So far, without including \texttt{try-catch} structures, any exception thrown will activate the aforementioned ``exception mode'' and leave its method with an error state. Hence, in order to model this behaviour, a different exit point (represented with a node labelled ``Error exit'') needs to be defined.
Consequently, the pre-existing ``Exit'' node is renamed to ``Normal exit''. Now we face the problem that CFGs may have two distinct sink nodes, something which is forbidden in most slicing algorithms.
To solve that problem, a general ``Exit'' node is created, with both ``Normal exit'' and ``Error exit'' connected to it, which makes it the new sink of the CFG.
In order to properly accommodate a method's output variables (global variables or parameters passed by reference that have been modified), variable unpacking must be moved from ``Exit'' to both ``Normal exit'' and ``Error exit''. This duplicates some nodes, but allows some of those duplicated to be removed. Therefore, this change constitutes an increase in precision, as now the outputted variables are differentiated. For example, a slice which only requires the ``Error exit'' may include less variable modifications than one which includes both.

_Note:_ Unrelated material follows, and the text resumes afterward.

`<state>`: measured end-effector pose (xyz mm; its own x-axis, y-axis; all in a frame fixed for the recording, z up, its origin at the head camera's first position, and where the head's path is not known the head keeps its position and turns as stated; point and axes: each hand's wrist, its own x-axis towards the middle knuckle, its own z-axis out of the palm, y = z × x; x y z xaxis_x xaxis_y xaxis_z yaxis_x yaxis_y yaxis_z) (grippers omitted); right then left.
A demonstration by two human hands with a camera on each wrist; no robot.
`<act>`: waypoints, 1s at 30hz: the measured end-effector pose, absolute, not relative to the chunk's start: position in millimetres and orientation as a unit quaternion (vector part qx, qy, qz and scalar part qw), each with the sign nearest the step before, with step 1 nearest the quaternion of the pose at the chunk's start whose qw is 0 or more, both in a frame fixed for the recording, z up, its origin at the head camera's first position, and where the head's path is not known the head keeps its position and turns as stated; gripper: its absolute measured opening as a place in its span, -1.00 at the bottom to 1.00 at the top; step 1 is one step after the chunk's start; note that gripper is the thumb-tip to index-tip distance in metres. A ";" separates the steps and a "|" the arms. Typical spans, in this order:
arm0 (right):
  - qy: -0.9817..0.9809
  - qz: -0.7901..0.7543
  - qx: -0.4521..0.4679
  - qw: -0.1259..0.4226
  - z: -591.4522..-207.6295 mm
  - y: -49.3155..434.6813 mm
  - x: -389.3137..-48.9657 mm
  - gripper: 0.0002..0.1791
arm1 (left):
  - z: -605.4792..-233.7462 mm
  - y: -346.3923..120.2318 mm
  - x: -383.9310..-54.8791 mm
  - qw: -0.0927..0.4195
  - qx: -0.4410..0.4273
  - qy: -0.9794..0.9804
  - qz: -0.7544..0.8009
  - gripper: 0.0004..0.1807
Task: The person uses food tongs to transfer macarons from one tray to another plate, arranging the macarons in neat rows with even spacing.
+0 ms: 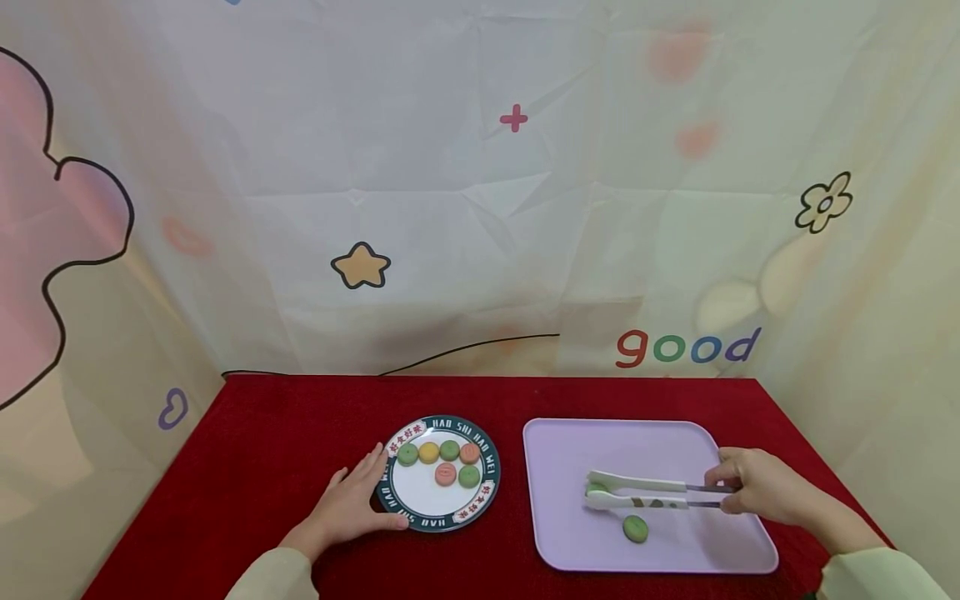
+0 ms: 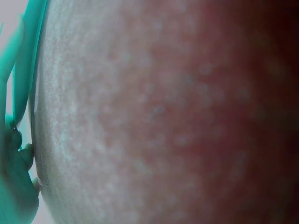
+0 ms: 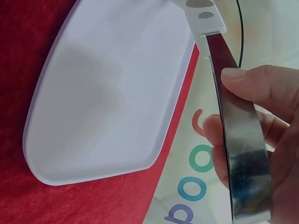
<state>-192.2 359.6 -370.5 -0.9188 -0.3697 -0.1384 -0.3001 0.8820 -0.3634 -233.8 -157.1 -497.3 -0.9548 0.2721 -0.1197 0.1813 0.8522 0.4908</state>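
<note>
In the head view my right hand (image 1: 768, 485) grips the metal handles of white-tipped tongs (image 1: 641, 482). The tongs' tips lie on both sides of a green macaron (image 1: 597, 488) on the lilac tray (image 1: 712, 546). A second green macaron (image 1: 635, 528) sits just below the tongs. My left hand (image 1: 347, 507) rests at the left rim of a round plate (image 1: 423, 493), fingers and thumb spread along its edge. Green, yellow and pink macarons (image 1: 446, 474) lie on this plate. The right wrist view shows thumb and fingers about the steel handle (image 3: 243, 140).
A red cloth (image 1: 262, 450) covers the table under plate and tray. Behind it hangs a pale printed backdrop (image 1: 450, 208), which also runs down both sides. The left wrist view is mostly a blurred close surface.
</note>
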 end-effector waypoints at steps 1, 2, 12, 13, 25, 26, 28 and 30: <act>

This treatment of \texttt{throw} statements only modifies the structure of the CFG, without altering the other graphs, the traversal algorithm, or the basic definitions for control and data dependencies. That fact makes it easy to incorporate to any existing program slicer that follows the general model described. Example~\ref{exa:throw} showcases the new exit nodes and the treatment of the \texttt{throw} statement as if it were an unconditional jump whose destination is the ``Error exit''.
\begin{example}[CFG of an uncaught \texttt{throw} statement]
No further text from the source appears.